Time away from mentoring. While I feel like my lab handled my time away from the lab OK, this summer I didn’t feel like I was being a good mentor. In my mind, that includes weekly meetings, having time in the lab to help trouble shoot assays, handling my own project, etc. I obviously wasn’t in the lab or field as much this summer, and my disconnect from my mentees reflects that.

Time away from data collecting/processing. I need to publish papers from my own lab, and yet I collected very little data myself this summer. Since I teach during the spring and fall semester, this means I won’t have as much data for the year as I would like. This is weighing heavily on my mind as I enter my third year on the tenure track.

Time away from teaching prep. My teaching load is heavier than some and lighter than others. Theoretically I don’t need much teaching prep time, but I still would like more time to process the feedback I got back from my students last year, and to develop new classes.

Less time for subsistence and no time in Kotzebue. Summer is prime time in Alaska for fishing and berry collecting. Due to my travels this year I made the hard decision to not go home to Kotzebue to help my dad with fishing or my folks with berry picking and hunting. My parents are getting older, and my chances to camp/fish/hunt/pick with them is getting smaller with each season. One of the reasons I moved to Alaska was to be closer to my folks and home so that I could regain a connection with my family. The professional travel and decision to use vacation time in the Lower ’48 is stripping away my chances to do so.

I am so so so so far behind in administrative duties. As in my inbox is overflowing, and a student is waiting for me to finish my IRB training so that he can proceed with his work. (which also means it’s time to wrap up this post)

 

Conclusion:

While the networking and perspectives gained this summer were valuable, next summer I am going to prioritize time in Kotzebue, writing, and in the lab. I will send more of my students/mentees to conferences rather than attending myself. As a new PI, this summer was a good time to travel in that I was able to make valuable connections and get exposure to our work just as we’re prepping manuscripts. Strategically, although it was time well spent overall professionally, I think I could have shortened a couple of the trips and still gotten as much out of the conferences. I arrived a day early for each trip (traveling from Alaska means that most of my trips took an entire day for flights) and left either the last or next day for each trip. I will shorten that for future trips and lose a day or two on either end.

I am going to push to have my family join me on more of my trips next year to minimize my time away from them. This will cut back dramatically on my networking (many of the connections I made were over drinks, meals, or hikes).  I will also likely only attend a few days of a conference, rather than spend a week away at a time.

One final thought: There are pros and cons to attending big general meetings (ASM microbe) vs small meetings (Fish microbiota and SING). I was able to get a broader look into research that is only tangentially related to my work at ASM microbe and I met some great potential collaborators at ASM who didn’t attend the smaller meetings.
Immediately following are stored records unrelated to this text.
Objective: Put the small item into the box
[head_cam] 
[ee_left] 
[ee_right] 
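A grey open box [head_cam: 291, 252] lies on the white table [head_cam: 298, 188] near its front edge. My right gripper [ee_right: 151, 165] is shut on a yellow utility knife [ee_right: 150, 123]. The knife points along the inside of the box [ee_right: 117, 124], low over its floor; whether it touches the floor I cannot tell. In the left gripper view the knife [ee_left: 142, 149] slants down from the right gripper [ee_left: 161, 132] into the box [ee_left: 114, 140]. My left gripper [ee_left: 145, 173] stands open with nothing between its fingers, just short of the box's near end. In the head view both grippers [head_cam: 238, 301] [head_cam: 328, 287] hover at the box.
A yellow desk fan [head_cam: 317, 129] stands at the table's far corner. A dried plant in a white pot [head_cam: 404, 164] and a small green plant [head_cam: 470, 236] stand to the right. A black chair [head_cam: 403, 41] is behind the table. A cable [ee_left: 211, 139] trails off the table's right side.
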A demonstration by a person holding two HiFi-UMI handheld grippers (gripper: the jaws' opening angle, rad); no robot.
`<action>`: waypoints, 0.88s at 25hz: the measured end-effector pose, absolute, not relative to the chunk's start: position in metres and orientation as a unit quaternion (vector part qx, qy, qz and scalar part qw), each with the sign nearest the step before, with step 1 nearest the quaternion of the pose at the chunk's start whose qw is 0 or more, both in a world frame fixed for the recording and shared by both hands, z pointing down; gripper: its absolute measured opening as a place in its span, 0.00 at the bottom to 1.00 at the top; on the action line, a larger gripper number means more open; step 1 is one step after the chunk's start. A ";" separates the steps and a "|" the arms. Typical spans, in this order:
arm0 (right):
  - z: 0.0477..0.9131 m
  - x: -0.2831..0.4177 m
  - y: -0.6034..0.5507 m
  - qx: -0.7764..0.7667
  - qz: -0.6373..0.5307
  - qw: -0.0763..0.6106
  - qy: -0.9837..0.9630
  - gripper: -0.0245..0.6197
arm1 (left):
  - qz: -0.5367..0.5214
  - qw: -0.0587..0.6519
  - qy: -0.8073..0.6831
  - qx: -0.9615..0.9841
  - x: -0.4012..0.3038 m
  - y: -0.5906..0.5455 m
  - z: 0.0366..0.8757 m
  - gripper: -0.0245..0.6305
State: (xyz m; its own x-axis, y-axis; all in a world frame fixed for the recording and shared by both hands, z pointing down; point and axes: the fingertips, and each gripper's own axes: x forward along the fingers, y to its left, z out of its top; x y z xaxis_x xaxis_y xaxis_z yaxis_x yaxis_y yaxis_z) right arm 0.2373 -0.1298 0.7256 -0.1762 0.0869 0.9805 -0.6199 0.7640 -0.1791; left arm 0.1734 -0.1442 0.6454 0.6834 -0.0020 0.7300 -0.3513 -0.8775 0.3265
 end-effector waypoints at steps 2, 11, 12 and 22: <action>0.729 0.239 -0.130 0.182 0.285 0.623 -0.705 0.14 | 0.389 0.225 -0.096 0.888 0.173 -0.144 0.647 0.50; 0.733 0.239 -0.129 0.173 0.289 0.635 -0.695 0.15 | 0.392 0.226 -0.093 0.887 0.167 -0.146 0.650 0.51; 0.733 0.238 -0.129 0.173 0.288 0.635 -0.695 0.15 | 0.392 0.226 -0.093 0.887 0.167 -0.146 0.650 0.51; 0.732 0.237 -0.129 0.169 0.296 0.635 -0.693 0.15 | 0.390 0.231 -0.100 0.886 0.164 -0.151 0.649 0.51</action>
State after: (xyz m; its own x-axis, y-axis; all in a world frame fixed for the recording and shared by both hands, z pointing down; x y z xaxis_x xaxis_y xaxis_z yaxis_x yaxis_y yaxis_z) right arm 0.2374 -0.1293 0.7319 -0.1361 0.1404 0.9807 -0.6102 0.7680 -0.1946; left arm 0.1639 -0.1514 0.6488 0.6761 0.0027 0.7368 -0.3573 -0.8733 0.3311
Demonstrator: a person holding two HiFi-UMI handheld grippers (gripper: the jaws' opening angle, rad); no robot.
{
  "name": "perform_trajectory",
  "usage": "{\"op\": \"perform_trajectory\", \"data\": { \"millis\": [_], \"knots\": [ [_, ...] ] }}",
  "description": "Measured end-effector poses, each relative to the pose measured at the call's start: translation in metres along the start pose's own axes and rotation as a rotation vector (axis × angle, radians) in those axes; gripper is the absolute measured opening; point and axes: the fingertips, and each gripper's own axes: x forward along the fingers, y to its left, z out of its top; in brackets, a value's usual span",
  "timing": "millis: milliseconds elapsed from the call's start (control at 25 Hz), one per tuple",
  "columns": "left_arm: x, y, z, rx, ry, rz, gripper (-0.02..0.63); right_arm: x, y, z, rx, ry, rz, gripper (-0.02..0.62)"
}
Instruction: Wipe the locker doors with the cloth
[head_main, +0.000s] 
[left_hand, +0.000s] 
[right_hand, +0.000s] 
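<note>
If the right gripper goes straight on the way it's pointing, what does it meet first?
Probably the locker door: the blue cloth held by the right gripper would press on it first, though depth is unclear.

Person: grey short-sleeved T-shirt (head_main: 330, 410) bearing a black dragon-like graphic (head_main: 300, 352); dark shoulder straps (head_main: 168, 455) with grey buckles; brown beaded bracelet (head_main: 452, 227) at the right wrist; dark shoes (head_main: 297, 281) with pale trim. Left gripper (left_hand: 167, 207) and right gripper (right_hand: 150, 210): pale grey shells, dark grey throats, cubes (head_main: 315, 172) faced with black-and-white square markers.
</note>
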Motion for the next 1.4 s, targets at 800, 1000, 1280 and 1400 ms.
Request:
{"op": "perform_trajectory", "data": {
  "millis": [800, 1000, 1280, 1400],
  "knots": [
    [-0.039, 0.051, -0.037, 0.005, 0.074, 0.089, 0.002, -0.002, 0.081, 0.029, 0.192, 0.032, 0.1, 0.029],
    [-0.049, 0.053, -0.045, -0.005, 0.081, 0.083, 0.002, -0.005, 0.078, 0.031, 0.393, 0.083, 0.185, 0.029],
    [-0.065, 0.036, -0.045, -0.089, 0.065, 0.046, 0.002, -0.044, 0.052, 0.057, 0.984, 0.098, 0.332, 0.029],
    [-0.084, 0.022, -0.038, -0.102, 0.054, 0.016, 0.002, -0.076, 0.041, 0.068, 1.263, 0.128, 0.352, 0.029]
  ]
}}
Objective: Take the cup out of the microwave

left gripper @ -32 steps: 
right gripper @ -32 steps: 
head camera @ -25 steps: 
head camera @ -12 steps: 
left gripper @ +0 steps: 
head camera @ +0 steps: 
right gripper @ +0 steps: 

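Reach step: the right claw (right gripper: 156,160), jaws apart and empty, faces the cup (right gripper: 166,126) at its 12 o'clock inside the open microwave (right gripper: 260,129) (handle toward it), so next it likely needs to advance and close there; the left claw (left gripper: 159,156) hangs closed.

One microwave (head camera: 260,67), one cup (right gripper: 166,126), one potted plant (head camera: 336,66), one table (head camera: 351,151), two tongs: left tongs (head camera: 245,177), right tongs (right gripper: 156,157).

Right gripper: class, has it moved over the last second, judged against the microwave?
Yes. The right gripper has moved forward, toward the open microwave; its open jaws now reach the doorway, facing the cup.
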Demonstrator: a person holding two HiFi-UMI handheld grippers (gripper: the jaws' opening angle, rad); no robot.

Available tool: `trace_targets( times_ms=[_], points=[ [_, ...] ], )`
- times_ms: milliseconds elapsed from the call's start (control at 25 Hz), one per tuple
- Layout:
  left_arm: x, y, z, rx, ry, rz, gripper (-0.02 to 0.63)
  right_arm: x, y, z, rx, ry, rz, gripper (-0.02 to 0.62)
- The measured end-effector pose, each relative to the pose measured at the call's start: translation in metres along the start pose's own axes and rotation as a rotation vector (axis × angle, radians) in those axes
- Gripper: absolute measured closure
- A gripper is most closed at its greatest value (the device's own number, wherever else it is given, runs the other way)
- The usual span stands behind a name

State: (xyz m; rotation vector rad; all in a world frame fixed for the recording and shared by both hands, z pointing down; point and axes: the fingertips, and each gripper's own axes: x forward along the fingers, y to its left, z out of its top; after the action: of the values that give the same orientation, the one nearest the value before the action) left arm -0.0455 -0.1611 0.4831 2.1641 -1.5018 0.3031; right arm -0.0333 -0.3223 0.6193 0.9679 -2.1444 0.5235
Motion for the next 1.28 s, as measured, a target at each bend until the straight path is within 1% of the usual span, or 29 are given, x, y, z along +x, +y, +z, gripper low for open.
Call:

However, the connections I made at the Fish Microbiota and SING meetings were deeper because we spent so much more time together (hiking trips, several dinners, social hours) and single sessions (as opposed to the multiples sessions in different rooms in large buildings at ASM) meant that I gave my full attention to each talk at the smaller meetings. I like the balance of a large meeting and a small meeting. Because the work in our lab is so interdisciplinary (microbiology, immunology, ecology, evolution), I think I will send my mentees to more meetings next year and only attend one small and one large meeting myself next summer.

One more final-final thought: I have some personal travel time at the end of the summer. This is the first real vacation with my entire family in three years. While it comes at a tricky time (just before classes start!) due to a family event, I am hoping it provides a desperately needed break just before I dive into year three. I also hope to incorporate real vacations in future summers.